### Task to carry out
Where a line of the records holds the string "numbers", copy that line.

### Records shown

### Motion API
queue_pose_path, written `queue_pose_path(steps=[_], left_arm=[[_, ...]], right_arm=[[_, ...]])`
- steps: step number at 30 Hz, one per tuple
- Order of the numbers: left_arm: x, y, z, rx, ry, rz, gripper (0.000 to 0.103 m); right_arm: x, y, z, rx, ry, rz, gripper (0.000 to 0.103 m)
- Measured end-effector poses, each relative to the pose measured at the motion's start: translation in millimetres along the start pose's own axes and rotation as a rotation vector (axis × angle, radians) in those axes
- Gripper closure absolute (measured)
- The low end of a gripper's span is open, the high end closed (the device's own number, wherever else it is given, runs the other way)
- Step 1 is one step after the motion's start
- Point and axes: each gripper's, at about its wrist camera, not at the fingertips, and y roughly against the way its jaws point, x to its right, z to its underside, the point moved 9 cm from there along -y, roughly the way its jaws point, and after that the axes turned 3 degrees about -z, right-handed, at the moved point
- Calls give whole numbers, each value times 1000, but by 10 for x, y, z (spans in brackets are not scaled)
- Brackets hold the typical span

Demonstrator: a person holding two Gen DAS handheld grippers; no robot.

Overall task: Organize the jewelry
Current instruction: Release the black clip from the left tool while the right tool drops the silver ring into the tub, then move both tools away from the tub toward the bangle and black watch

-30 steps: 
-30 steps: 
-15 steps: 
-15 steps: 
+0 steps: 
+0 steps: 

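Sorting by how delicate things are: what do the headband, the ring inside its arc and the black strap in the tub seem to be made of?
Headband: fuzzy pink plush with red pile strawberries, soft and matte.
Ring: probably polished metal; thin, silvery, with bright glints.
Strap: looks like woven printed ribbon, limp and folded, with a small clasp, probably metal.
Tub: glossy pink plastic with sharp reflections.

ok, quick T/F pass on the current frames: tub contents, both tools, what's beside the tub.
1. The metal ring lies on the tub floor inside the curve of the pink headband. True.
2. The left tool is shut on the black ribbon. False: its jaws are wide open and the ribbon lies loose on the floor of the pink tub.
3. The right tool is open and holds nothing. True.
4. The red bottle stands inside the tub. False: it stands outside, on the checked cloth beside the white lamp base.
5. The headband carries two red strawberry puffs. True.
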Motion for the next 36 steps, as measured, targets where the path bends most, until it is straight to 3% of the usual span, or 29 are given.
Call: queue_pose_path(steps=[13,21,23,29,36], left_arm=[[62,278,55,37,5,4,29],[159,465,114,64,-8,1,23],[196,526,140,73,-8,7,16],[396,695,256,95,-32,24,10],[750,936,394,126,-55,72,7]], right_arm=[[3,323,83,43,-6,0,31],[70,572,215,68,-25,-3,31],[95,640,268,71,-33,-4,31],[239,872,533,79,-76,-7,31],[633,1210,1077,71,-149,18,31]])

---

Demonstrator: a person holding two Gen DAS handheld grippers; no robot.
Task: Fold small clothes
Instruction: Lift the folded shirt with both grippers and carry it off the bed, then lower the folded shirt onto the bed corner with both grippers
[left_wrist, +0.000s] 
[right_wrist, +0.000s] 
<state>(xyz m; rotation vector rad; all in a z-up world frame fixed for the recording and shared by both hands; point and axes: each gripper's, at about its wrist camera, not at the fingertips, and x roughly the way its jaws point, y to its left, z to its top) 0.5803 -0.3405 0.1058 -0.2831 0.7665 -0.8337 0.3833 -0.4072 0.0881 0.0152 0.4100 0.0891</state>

### Answer below
- Order of the numbers: left_arm: x, y, z, rx, ry, rz, gripper (0.000 to 0.103 m); right_arm: x, y, z, rx, ry, rz, gripper (0.000 to 0.103 m)
- Calls give whole numbers, each value times 1000, but by 10 for x, y, z (spans in brackets are not scaled)

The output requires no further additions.